_Problem description_
Only one stretch of the data is wanted: the line containing "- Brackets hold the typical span", the line containing "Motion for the", and every line between them, copied exactly.

_Extracted records_
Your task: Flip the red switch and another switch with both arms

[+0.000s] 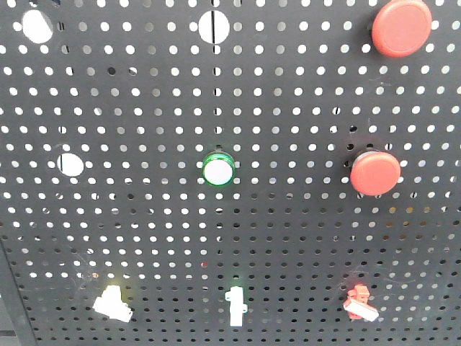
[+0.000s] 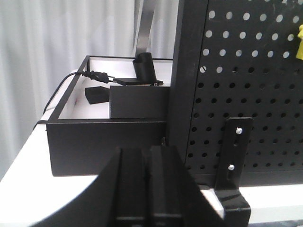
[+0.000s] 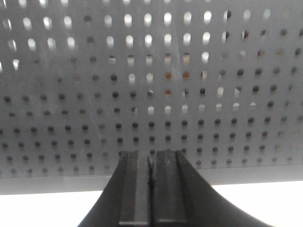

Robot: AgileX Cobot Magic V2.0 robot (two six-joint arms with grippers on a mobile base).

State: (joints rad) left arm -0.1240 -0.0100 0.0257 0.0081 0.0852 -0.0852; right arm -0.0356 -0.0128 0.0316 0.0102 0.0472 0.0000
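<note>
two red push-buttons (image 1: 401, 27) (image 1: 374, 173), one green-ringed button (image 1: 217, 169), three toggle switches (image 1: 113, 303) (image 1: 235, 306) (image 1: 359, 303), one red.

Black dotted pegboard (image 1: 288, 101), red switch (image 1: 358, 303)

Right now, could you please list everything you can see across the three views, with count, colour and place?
pegboard: one, black, upright, fills the front view
round push-buttons: two, red, right side of the board, the second below the first
ringed button: one, white with green ring, board centre
red switch: one, red with white lever, bottom right
white switches: two, bottom left and bottom centre
tray: one, black, beside the board's edge, holds black blocks and a cable
bracket: one, black, board's foot
table: one, white
left gripper: black, shut
right gripper: black, shut, facing the board
</note>
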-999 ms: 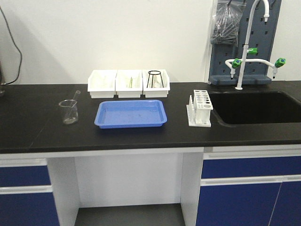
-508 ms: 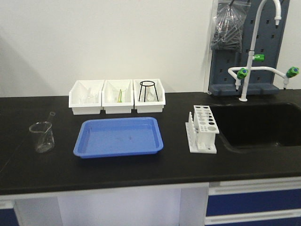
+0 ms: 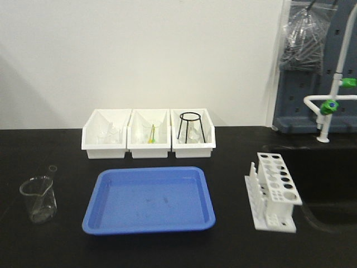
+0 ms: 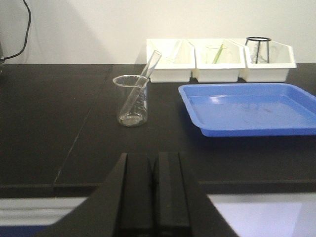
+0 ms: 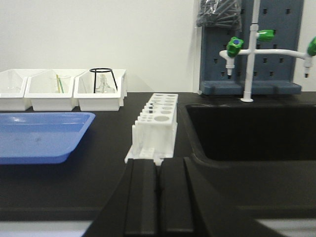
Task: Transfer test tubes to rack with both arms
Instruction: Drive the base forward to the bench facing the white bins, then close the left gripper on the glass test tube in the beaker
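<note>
One clear test tube (image 4: 143, 81) leans in a glass beaker (image 4: 132, 100) on the black counter; in the front view the beaker (image 3: 38, 199) is at the left and the tube barely shows. The white rack (image 3: 273, 191) stands right of the blue tray (image 3: 149, 199), beside the sink; it also shows in the right wrist view (image 5: 155, 126). My left gripper (image 4: 153, 163) is shut and empty, at the counter's front edge, well short of the beaker. My right gripper (image 5: 159, 170) is shut and empty, just in front of the rack. Neither gripper shows in the front view.
Three white bins (image 3: 149, 133) stand in a row at the back; the right one holds a black wire stand (image 3: 191, 127). A sink basin (image 5: 252, 131) lies right of the rack, with a white tap (image 5: 251, 49) with green handles and a grey pegboard (image 5: 249, 42) behind.
The front view has moved closer to the counter and shifted: the tray, bins and rack appear larger and lower, and the cabinet fronts have left the frame. The objects themselves have not moved.
</note>
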### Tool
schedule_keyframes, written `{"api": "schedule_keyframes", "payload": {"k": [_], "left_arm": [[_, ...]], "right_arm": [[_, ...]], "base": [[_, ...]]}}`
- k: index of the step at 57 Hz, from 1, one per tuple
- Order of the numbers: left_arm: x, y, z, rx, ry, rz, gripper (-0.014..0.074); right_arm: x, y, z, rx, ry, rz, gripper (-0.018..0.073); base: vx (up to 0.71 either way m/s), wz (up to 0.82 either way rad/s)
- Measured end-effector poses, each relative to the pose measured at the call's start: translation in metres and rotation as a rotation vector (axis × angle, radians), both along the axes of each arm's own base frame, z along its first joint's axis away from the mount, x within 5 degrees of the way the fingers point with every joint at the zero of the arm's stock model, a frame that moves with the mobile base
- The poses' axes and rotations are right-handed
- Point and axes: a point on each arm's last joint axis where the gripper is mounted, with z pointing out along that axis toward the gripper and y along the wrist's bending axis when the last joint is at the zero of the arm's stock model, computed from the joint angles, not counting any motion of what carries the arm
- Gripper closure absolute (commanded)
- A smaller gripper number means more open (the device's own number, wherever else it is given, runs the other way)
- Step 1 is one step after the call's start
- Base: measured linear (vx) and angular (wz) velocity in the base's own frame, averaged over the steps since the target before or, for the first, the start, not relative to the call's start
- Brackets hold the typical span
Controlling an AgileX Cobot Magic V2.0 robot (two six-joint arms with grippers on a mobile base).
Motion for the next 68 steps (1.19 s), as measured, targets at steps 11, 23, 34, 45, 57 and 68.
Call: {"api": "schedule_keyframes", "payload": {"k": [11, 23, 34, 45, 57, 68], "left_arm": [[0.0, 0.0, 0.0, 0.0, 0.0, 0.0, 0.0601], [0.0, 0.0, 0.0, 0.0, 0.0, 0.0, 0.0601], [0.0, 0.0, 0.0, 0.0, 0.0, 0.0, 0.0601], [0.0, 0.0, 0.0, 0.0, 0.0, 0.0, 0.0601], [0.0, 0.0, 0.0, 0.0, 0.0, 0.0, 0.0601], [0.0, 0.0, 0.0, 0.0, 0.0, 0.0, 0.0601]], "right_arm": [[0.0, 0.0, 0.0, 0.0, 0.0, 0.0, 0.0568], [0.0, 0.0, 0.0, 0.0, 0.0, 0.0, 0.0568], [0.0, 0.0, 0.0, 0.0, 0.0, 0.0, 0.0568], [0.0, 0.0, 0.0, 0.0, 0.0, 0.0, 0.0568], [0.0, 0.0, 0.0, 0.0, 0.0, 0.0, 0.0568], [0.0, 0.0, 0.0, 0.0, 0.0, 0.0, 0.0568]], "base": [[0.37, 0.1], [0.3, 0.05], [0.24, 0.01], [0.17, -0.02], [0.12, -0.03], [0.08, 0.0]]}}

_Reply to the exercise_
- Brackets hold the typical span
Controlling an AgileX Cobot Magic V2.0 robot (two six-joint arms with grippers on a mobile base).
Motion for the next 68 steps (1.19 s), as measured, targets at steps 11, 23, 34, 45, 57 and 68.

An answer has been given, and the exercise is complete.